In parallel, the European Insurance and Occupational Pensions Authority (EIOPA) has brought additional clarity by publishing its DORA Oversight Guide. The guide explains how supervision of third‑party service providers will work in practice, including the role of the “Lead Overseer,” a concept that has raised both interest and concern among providers. Overall, it gives firms a better sense of what to expect and reinforces that oversight will be active, coordinated, and increasingly driven by data.
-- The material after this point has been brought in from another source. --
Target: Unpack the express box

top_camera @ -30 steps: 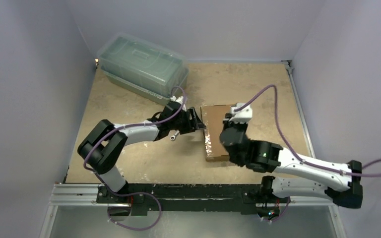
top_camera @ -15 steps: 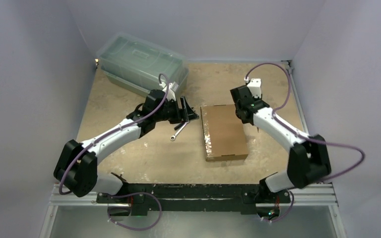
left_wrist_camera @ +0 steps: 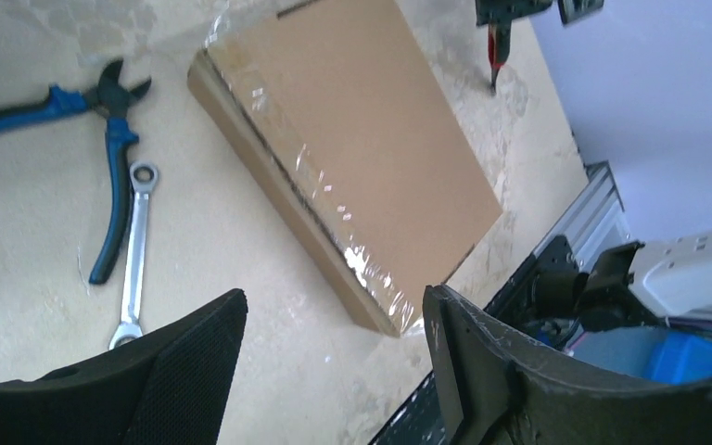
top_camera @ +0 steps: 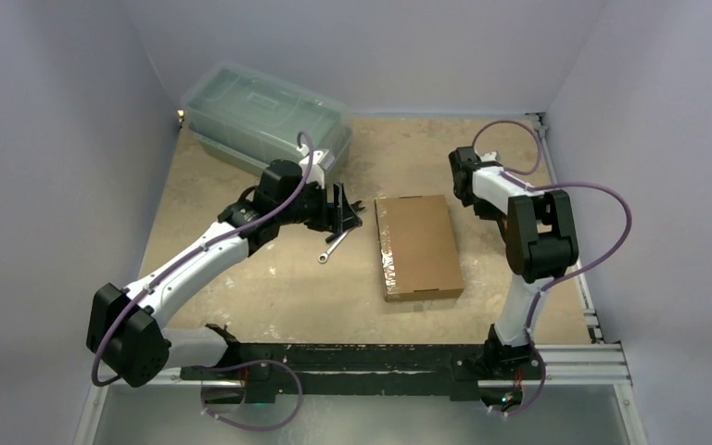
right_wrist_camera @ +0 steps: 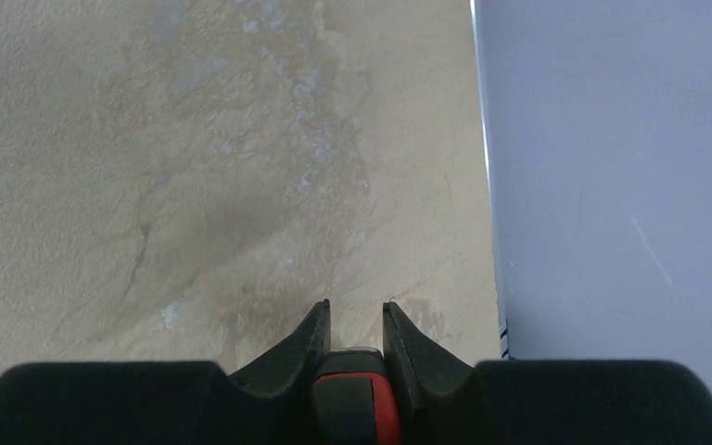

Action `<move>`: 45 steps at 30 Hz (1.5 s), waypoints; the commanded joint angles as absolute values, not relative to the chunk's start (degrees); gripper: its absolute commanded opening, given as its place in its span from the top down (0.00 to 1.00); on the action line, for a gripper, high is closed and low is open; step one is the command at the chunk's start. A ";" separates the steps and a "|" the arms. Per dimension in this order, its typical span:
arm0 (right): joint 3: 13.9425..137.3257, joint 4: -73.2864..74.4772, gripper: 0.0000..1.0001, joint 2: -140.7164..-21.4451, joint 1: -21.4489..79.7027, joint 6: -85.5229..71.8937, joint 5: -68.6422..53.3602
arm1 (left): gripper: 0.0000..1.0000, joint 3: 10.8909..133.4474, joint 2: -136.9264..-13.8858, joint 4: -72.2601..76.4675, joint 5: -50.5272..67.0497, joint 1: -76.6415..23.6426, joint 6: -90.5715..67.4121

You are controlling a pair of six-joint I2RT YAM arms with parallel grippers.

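Left hand (left_wrist_camera: 334, 298), fingers apart, hovers left of the express box (left_wrist_camera: 352, 139), which lies shut mid-worktop (top_camera: 287, 287). Only its wrist view reveals blue pliers (left_wrist_camera: 116, 139) beside the wrench (left_wrist_camera: 135, 250). Right hand (right_wrist_camera: 357, 311), far right, clamps a red-handled tool (right_wrist_camera: 357, 394).

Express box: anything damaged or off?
No damage shows. The express box lies closed and flat. Only oddity: the clear tape along its left long edge is wrinkled and puckered, not smooth.
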State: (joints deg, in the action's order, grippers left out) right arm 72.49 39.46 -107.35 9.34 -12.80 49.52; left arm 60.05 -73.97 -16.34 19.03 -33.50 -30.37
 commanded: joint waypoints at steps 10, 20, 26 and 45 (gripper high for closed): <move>79.05 40.67 0.37 -106.85 9.22 -9.21 49.43 | 0.30 48.82 -68.71 -9.81 24.49 -33.57 -34.71; 78.80 36.44 0.20 -99.51 9.02 -6.91 44.80 | 0.30 47.85 -75.09 -3.12 27.53 -34.45 -40.20; 80.51 36.65 0.11 -100.66 9.05 -6.55 39.46 | 0.30 48.78 -77.34 -2.15 24.81 -37.33 -42.10; 51.53 23.15 0.12 -67.67 11.51 -16.06 -3.06 | 0.41 48.79 -91.55 11.17 21.50 -40.17 -49.38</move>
State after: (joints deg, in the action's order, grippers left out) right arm 55.42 24.14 -66.22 11.38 -14.17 -1.15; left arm 47.99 -89.30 5.98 21.47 -40.16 -47.55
Yet despite all this regulatory momentum, the industry’s readiness tells a different story. A major survey published in August 2025 revealed that 96% of European financial institutions do not yet feel fully resilient under DORA’s standards. Many cite budget pressures, rising supplier costs, and the sheer complexity of mapping and managing subcontracting chains. Others point to the strain on IT and security teams, who are being asked to deliver resilience at a scale and pace that outstrips available resources. This is echoed in 11:11 Systems’ global survey of 800+ IT leaders, where 46% of respondents said the complexity of planning cyber incident recovery is their biggest challenge. The result is a widening gap between regulatory expectations and operational reality, a gap that may soon become visible in supervisory findings.

However, taken together, the last 12 months have marked a turning point. DORA has moved from concept to practice, from preparation to enforcement. The regulatory framework is complete, supervisors are mobilising, and the industry is still finding its footing. For financial institutions and service providers alike, the message is clear: operational resilience is no longer a future ambition. It is a present‑day obligation, and the scrutiny is only going to increase.

In summary, this signals a clear shift:

• The regulatory framework is now complete; we’re no longer waiting for missing parts.
• Supervisors are moving into enforcement mode.
• Subcontracting chains and third‑party oversight are the hottest areas of scrutiny.
• Incident reporting expectations are now fully defined and active.
• Most firms are behind, so regulators may take a pragmatic but firm approach

Now it is abundantly clear that the window for preparation has closed, and the time for demonstrable resilience has arrived.